Cole swallows. “Just a rock. It was a gift from someone I love. Someone who died.”
“We all have things like that, right, Peters?” the man says. “Warden Madison,” he says to Cole, sticking out his hand. “Now, I believe we have some business to take care of?”
Cole nods and takes the rock back from the guard. It feels different. Not the same. And when he puts it back in his coat pocket, he knows he doesn’t need it anymore. If he has to, he can let it go. He has Damon’s heart to care for instead.

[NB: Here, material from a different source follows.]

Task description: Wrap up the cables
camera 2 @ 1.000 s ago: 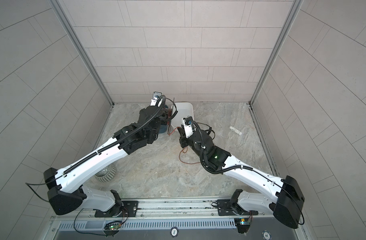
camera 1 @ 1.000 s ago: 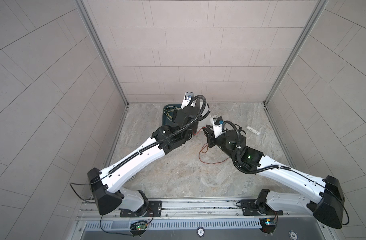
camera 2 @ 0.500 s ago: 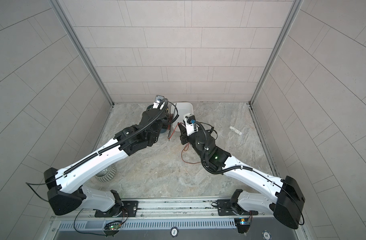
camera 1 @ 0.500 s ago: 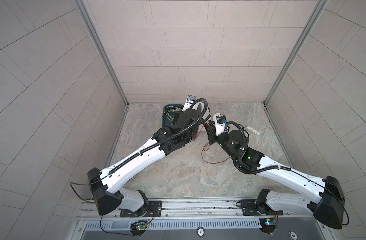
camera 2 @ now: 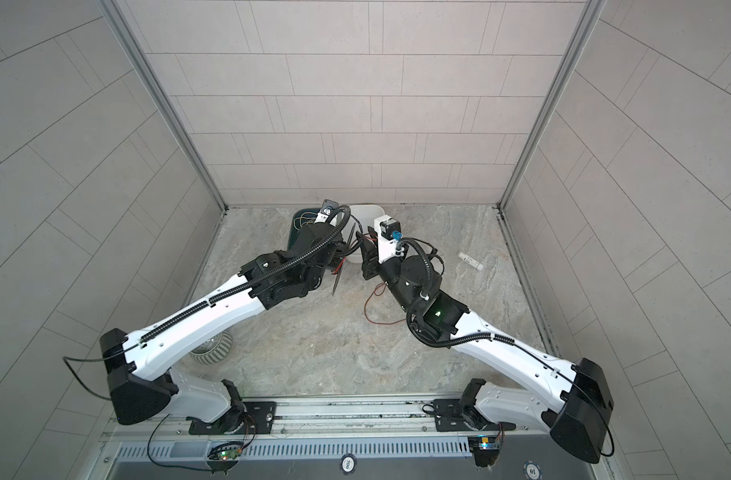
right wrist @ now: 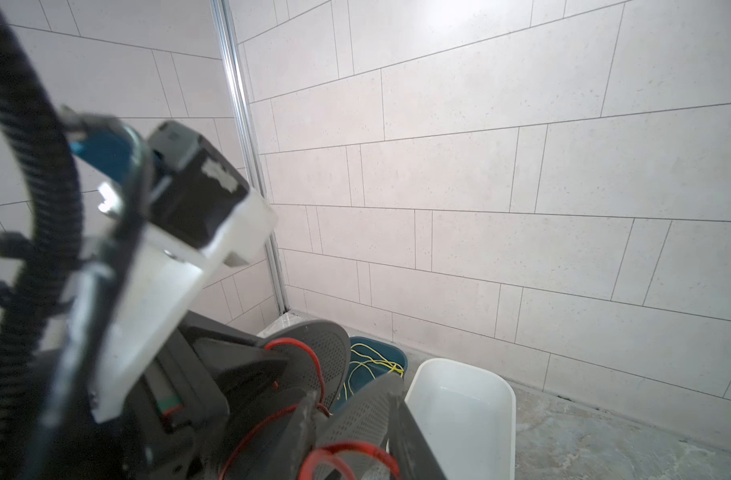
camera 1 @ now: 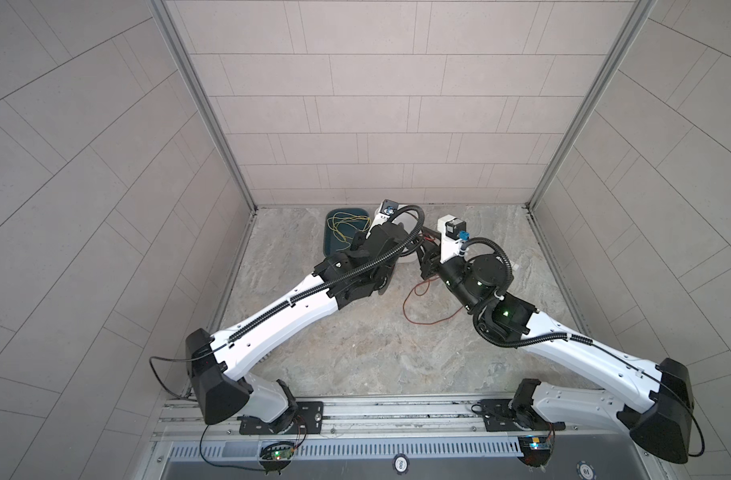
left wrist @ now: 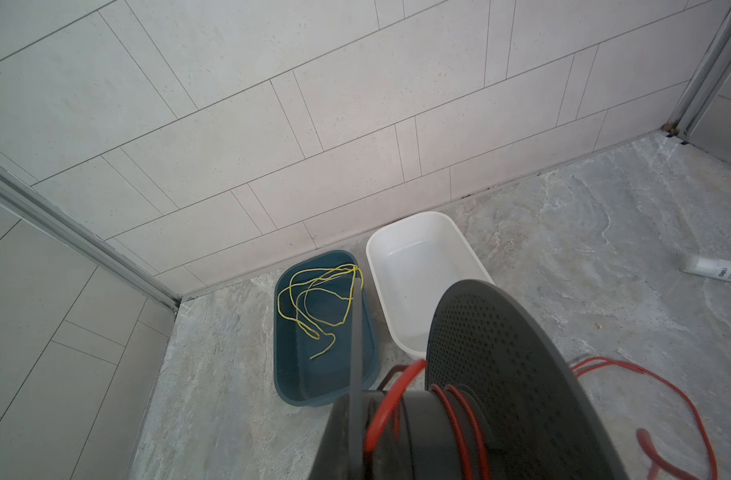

The room the warden has chosen is close to the main office, and Warden Madison says that he’ll bring Grandpa in shortly. Cole supposes the room might be bugged and there are any number of other dangerous possibilities. But the warden seems to have a healthy respect for the money Cole has plied him with, making it clear in a scraping way that he has always endeavors to make Grandpa’s life here as easy as possible. He says it as though Cole is going to mete out some payback or declare a vendetta if he hasn’t seen to that. Cole lets Warden Madison believe he has that kind of power. Besides, after today, he will.
The room is small. There are no windows and there’s only one door. The table in front of him is gray metal, and the chair is incredibly uncomfortable, but Cole relishes the pain in his ass, closing his eyes to think of Damon’s face when he comes, of the heat in his eyes, and the low, slithering hotness of his voice.
Cole doesn’t have to wait long. He opens his eyes as the door slides and Grandpa is led in.